Environment Minister says water is a "national security issue"
Water prices were increased substantially to reflect its true scarcity value, Minister for the Environment and Water Resources Masagos Zulkifli told Parliament yesterday.
As MPs debated the Budget for the second day, he addressed the hot topic of the tariff hike announced by Finance Minister Heng Swee Keaton Feb 20.
Mr Heng had said the price of water will go up - the first increase in 17 years - by 30 per cent in two phases, starting from July 1, to pay for more costly methods of obtaining fresh water from seawater and get people to conserve water.
On Tuesday, several MPs raised concerns that the price hike could hit smaller businesses with higher costs.
Yesterday, Mr Masagos said water is unlike any other ordinary commodity in Singapore.
"Water is a strategic issue. It is a national security issue. We must price water fully," he said.
"The consumer must feel the full price of water and realise how valuable and precious it is, every time he or she turns on the tap, right from the first drop."
He explained that water costs have also gone up.
For example, the first-year price of desalination for Singapore's first plant - the SingSpring Desalination Plant - in 2005 was 78 cents per cubic metre (m3), but the first-year price for the latest plant at Marina East was $1.08 per m3, about 40 per cent more.

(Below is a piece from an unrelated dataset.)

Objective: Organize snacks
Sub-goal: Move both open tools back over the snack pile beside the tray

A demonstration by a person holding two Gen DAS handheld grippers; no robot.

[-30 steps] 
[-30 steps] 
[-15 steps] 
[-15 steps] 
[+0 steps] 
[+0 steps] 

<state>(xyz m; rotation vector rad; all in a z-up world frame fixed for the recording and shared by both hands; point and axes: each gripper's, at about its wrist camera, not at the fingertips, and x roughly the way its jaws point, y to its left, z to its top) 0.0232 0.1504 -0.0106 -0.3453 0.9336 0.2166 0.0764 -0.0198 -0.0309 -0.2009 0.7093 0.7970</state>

Mr Masagos said there is a limit to recycling water, hence the need to rely on desalination plants, of which three more will be built in the next three years.
He also said PUB is more than doubling the rate of renewal for old pipelines from the current 20km per year, to 50km per year, to minimise disruptions.
This - coupled with the depletion of Johor's Linggiu Reservoir, which Singapore draws water from - means it was urgent that policies and the right pricing are in place to moderate demand to ensure a secure water supply.
Mr Masagos said awarding rebates to those who save water would be counter-intuitive to ensuring they pay for the cost of producing water.
"To give back that cost means we are subsidising the use of water. Any way we change the structure of water that we have today either involves cost or is counter-intuitive to trying to promote the conservation of water," he said.
Hougang MP Png Eng Huat had earlier called the quantum of increase "puzzling" and for the Government to open its books to justify the increase.
But Mr Masagos said he was unable to provide details of the computation because of commercial sensitivities.
Aljunied GRC MP Pritam Singh asked if PUB would consider deepening local reservoirs to increase the local catchment.
Mr Masagos said the answer was not as simple, as studies show that a reservoir's yield can be reduced if the bottom of the reservoir is disturbed.
But he said water prices will remain affordable, with 75 per cent of businesses seeing a hike of less than $25 a month.
One- and two-room HDB households will not see any rise on average, while other HDB households will see monthly bills go up by $2 to $11 a month.
"Water will still be affordable. It will still remain within 1 per cent of household income," Mr Masagos said.